Issues with constants, and inout (was Real World usage of D, Today)

Oskar Linde oskar.lindeREM at OVEgmail.com
Mon Jan 29 05:17:10 PST 2007


Frits van Bommel wrote:
> kris wrote:
>> Andrei Alexandrescu (See Website For Email) wrote:
>>> kris wrote:
>>> [about implicit conversion rules]
>>>>         void write (char[] x) {printf("char[]\n");}
>>>>         void write (wchar[] x) {printf("wchar[]\n");}
>>>>         //foo.write ("asa");
>>>> And this, of course, compiles. It's a PITA though, and differs from 
>>>> the rules for other constants.
>>> I talked to Walter about this and it's not a bug, it's a feature :o). 
>>> Basically it's hard to decide what to do with an unadorned string 
>>> when both wchar[] and char[] would want to "attract" it.
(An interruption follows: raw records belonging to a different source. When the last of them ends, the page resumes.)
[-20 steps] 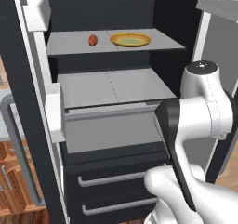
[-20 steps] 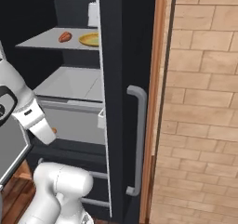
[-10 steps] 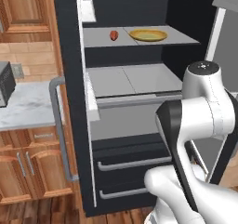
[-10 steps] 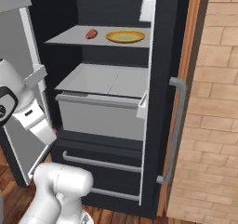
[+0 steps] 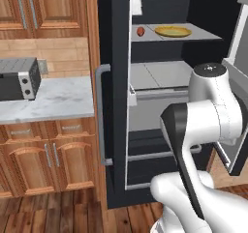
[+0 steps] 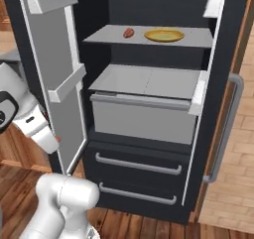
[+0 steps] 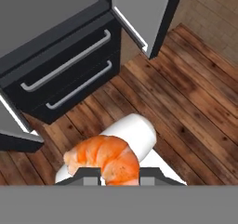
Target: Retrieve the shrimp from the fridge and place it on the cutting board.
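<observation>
One shrimp, curled and orange-pink, sat clamped between the finger tips of the gripper, the jaws drawn nearly together on it, above the wooden floor in front of the fridge. Both fridge doors stood open. On the top shelf a yellow plate lay near the middle, a reddish-brown lump just beside it toward the shelf's left edge. Two handled drawers showed below. A marble counter carried a dark appliance at its left edge.
</observation>
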Tool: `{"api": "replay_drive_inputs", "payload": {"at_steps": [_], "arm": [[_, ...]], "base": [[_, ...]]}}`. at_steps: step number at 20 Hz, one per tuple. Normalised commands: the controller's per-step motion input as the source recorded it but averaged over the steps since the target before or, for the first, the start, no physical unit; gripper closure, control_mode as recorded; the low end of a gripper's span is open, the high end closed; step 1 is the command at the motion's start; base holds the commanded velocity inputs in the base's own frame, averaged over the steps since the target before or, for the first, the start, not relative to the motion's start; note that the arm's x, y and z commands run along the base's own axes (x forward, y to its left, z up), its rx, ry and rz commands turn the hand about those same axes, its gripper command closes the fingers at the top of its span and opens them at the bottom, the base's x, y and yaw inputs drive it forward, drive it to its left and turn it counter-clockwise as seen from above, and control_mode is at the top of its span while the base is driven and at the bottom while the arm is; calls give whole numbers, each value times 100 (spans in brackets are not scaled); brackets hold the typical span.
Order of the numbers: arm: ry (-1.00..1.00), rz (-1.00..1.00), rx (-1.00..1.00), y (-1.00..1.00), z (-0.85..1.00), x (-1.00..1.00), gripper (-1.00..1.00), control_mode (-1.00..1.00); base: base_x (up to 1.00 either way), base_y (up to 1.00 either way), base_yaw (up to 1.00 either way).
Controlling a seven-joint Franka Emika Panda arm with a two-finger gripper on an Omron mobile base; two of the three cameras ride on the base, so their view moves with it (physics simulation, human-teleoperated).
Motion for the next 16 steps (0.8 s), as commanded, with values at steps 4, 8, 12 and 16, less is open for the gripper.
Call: {"api": "replay_drive_inputs", "payload": {"at_steps": [4,8,12,16], "arm": [[0,0,0,0,0,0,100,100],[0,0,0,0,0,0,100,100],[0,0,0,0,0,0,100,100],[0,0,0,0,0,0,100,100]], "base": [[-53,54,3],[-10,65,2],[0,95,3],[0,100,2]]}}
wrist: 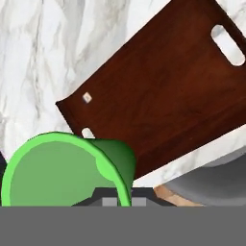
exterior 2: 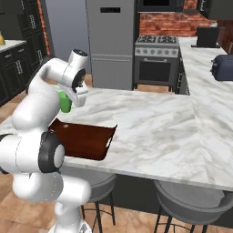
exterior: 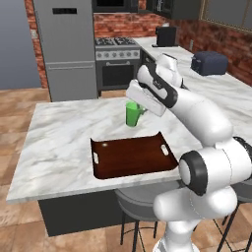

I understand 
>>> you're leaning towards defaulting to char[]? Then probably others 
>>> will be unhappy.

A slight inconsistency here is that:

foo("test");

gives a syntax error, while:

auto t = "test";
foo(t);

compiles and selects the char[] overload. Also:

void bar(T)(T x) { foo(x); }
...
bar("test");

compiles and selects the char[] overload.

> It's a bit more complicated with character literals than just defaulting 
> to 'char':
[snip typeof('e') == char, typeof('é') == wchar, ...]]
> So it defaults to the *smallest* character type that can hold it in one 
> element.
> Pretty cool, actually.

A problem related to this, that might actually warrant a bug report, is 
that given:

char[] str = "abcd";

str ~= 'e';
writefln(str);

Is OK, while

str ~= 'é';
writefln(str);

Generates an invalid UTF-8 string ant gives the runtime "Error: 4invalid 
UTF-8 sequence"

It seems like the wchar 'é' gets int-promoted to 0xE9 that is different 
from the char[] (utf-8) representation of "é", that would be x"C3 A9".